When he left the palace, the streets were nearly empty

Save for the women wailing at the altar, rending air

With sobs and litanies, the smoke from their incense pots

Thick and fragrant, perfuming the shrouded dead.

Above the city walls, bearded vultures circled

And, one by one, unfurled their talons to drop lamb bones

On the ossuaries. Old men huddled in drystone doorways,

While children, who had not yet fallen ill, clicked their tongues

As they led the oxcarts, heavy with clay pots, to distant wells

Where the water had not yet soured.

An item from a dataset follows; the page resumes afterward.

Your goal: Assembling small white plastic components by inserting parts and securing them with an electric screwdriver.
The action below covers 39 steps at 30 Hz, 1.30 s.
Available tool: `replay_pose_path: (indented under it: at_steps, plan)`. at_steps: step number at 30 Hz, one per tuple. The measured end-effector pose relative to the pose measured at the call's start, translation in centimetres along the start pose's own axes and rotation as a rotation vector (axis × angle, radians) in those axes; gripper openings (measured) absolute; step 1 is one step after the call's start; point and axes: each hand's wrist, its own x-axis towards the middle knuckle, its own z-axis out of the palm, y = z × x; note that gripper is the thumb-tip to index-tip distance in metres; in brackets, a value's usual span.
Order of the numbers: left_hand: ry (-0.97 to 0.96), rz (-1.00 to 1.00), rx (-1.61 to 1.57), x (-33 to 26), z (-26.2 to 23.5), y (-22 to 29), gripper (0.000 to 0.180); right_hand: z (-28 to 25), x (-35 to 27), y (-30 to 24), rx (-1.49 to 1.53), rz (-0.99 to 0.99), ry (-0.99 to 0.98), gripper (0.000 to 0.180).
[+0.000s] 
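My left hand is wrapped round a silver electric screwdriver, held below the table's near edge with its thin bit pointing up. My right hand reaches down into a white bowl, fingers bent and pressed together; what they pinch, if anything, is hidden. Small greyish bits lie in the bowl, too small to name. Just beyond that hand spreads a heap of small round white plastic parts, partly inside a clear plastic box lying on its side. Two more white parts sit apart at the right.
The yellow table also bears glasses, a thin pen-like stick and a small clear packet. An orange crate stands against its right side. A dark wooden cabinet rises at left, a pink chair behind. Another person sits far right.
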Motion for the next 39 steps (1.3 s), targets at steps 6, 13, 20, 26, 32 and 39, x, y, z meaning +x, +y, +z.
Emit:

Dogs dismembered a stillborn child,

While in the temple, the priests of Apollo argued among themselves

Over whom to blame for the night air blown in from Ethiopia.

The affair with the Sphinx declined to afterthought, her broken wings

And shattered body merely an omen for the surge of weltering blood

And unbearable longing for the world that had been: fields lush

With ripening grain, the easy commerce of touch and talk and laughter.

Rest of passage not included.